Rare courage

A direct descendant of Jefferson Davis spoke with piercing passion on the floor of the S.C. senate. She spoke a simple truth: the flag of the Confederacy has no place on official government buildings in this country and only in those buildings as a part of historical display. Beyond that, she spoke another truth that does seem to bypass a lot of people: like it or not, the forces for segregation and Jim Crow appropriated the flag a long time ago for themselves to display their antipathy toward Black rights. The flag had little place in American iconography before Brown v. Board of Education in 1954. By the early 60s, when the South realized the federal government was serious only after the Civil Rights Movement made the government act and our state department kept running into problems convincing dark-skinned people around the world we could be their friend it chose the flag as a symbol of resistance. It is ironic that Lee himself told his army to fold its flags and that the flag usually displayed is one that did not represent the Confederacy. It truly does represent hostility to Black rights.

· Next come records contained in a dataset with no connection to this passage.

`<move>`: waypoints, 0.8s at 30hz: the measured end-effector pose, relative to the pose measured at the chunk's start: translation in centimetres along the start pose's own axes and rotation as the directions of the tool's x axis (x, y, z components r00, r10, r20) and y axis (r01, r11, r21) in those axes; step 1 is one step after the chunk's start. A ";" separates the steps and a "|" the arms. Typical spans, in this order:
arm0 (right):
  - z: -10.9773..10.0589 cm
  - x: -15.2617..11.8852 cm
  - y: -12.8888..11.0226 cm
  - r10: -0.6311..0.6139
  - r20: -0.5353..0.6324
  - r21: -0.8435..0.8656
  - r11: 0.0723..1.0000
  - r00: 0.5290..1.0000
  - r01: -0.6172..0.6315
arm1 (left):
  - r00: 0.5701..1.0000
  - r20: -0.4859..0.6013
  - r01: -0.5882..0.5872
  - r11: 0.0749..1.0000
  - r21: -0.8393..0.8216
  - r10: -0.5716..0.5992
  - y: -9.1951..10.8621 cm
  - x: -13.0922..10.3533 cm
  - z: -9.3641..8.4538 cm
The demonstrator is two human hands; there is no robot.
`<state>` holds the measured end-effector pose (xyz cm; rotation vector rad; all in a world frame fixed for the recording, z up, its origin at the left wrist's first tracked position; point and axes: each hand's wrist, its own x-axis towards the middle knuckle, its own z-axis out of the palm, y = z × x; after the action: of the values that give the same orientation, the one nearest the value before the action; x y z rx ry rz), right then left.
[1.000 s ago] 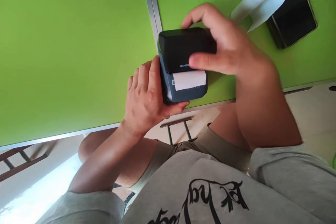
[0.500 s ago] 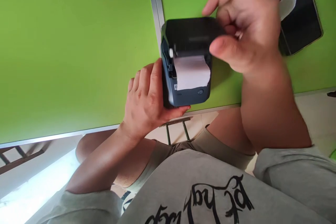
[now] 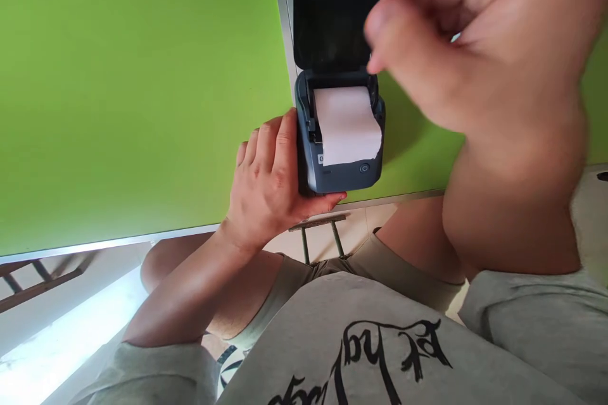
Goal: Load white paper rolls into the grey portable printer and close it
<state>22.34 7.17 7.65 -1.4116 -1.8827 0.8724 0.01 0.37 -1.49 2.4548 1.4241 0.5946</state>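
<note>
Head: curved paper (image 3: pixel 349 126), round-cornered printer (image 3: pixel 344 179)

A green table (image 3: pixel 142 95), crossed by a metal strip (image 3: pixel 284 6) from near twelve o'clock, bore a dark printer (image 3: pixel 346 178) at about one o'clock, seemingly resting flat, though the contact was hidden.
</note>
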 end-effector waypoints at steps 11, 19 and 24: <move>0.6 -0.7 0.1 -0.064 0.252 -0.586 0.784 0.966 0.205 | 0.997 0.074 0.011 1.000 -0.024 -0.009 0.2 0.0 -0.6; 1.0 0.0 -0.5 0.106 0.294 -0.657 0.744 0.950 0.120 | 0.999 0.053 0.011 1.000 -0.025 -0.009 0.3 0.0 -0.6; 0.9 0.2 -1.0 0.126 0.309 -0.728 0.670 0.943 0.148 | 0.997 0.082 0.018 1.000 -0.021 -0.017 0.3 0.0 -0.8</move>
<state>21.01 7.03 7.89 -1.7806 -2.7074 0.3112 -0.09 0.22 -0.66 2.4185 1.3991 0.4974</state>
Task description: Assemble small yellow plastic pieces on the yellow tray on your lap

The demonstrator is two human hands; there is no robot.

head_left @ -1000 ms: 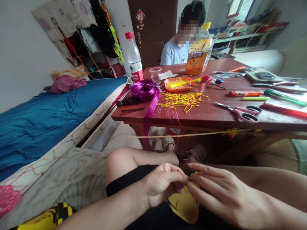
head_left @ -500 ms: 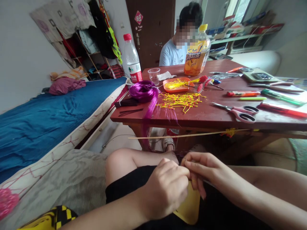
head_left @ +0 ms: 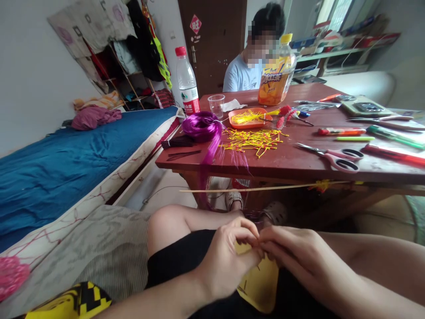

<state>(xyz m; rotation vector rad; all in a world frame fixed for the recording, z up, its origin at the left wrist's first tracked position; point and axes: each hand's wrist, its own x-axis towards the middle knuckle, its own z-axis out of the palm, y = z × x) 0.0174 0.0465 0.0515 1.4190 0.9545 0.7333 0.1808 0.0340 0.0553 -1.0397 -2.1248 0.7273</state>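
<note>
My left hand [head_left: 232, 259] and my right hand [head_left: 295, 252] meet fingertip to fingertip above my lap. Both are pinched closed; whatever lies between the fingers is too small or hidden to name. Below them a shallow yellow tray [head_left: 265, 292] rests on my lap, with a few short dark pieces in it. On the table ahead lie a hank of purple thread [head_left: 202, 126], a loose pile of yellow stems with reddish tips [head_left: 254, 139] and a bundle of dark sticks [head_left: 179, 141].
On the red-brown table [head_left: 282, 164] are pink-handled scissors [head_left: 341, 159], an orange dish [head_left: 250, 124], a water bottle [head_left: 187, 88] and a large tea bottle [head_left: 277, 75]. A thin stick [head_left: 249, 190] runs along the table's front edge. Another person [head_left: 242, 73] sits opposite.
My left hand has turned, so its thumb and fingers now show. My right hand has rolled over, its back upward. More of the yellow tray is visible. The view has shifted slightly.
</note>
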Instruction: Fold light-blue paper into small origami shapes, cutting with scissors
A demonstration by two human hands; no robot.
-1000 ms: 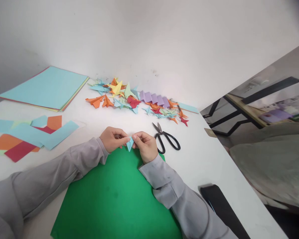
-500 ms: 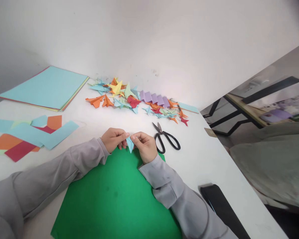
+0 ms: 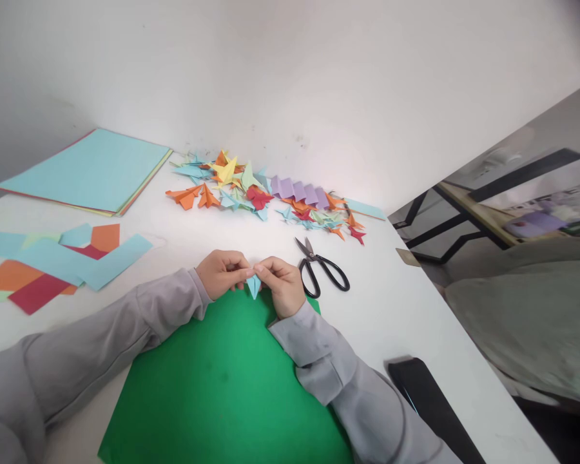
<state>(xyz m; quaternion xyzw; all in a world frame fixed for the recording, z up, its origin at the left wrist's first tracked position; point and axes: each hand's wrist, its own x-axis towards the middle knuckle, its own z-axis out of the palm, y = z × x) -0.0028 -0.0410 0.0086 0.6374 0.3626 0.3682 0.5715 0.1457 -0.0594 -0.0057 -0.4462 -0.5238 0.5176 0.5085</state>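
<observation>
A small light-blue folded paper piece [image 3: 254, 287] hangs point-down between my hands, with a crease along its middle. My left hand [image 3: 223, 273] pinches its upper left part between thumb and fingers. On the other side, my right hand [image 3: 283, 282] grips its upper right edge, thumb in front. The fingertips hide its top. Both hands are just above the far end of a green sheet [image 3: 217, 380]. Black-handled scissors [image 3: 319, 264] lie with blades parted to the right of my right hand.
Folded paper figures [image 3: 227, 171] in several colours are heaped by the wall, beside a pleated purple strip [image 3: 299, 191]. Loose paper pieces [image 3: 67, 258] and a stack of coloured sheets [image 3: 91, 171] lie left. A black object [image 3: 430, 406] rests near the right table edge.
My left thumb has moved slightly down and right along the blue paper, and my left fingers have shifted. The paper has turned a little, its point now slightly lower.
</observation>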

Jenny Horne, the direct descendant of Jefferson Davis had courage; so did the son of Strom Thurmond, another S.C. senator who declaimed, “Take down that flag!” like Ronald Reagan telling Gorbachev to tear down that wall. Symbols of oppression are powerful, that’s why so many in the South resist taking the flag off government buildings. They want some vestige of hope that they can retain their hegemony over the political, economic, and social structures of the South. It may not be fair to focus on the South since racism is strong elsewhere in the country, but the South has the bedrock structures in place yet to disenfranchise people, especially Black people. Of all place, a comedy show, The Daily Show, interviewed a legislator who made the racist intentions of his state so clear that the interviewer a comedian! had to state incredulously, “You do know people can hear you.” Sure he knew, just like Trump knows; they both know they have lots of folks who like what they are saying. There are not enough Jenny Hornes and Paul Thurmonds with us.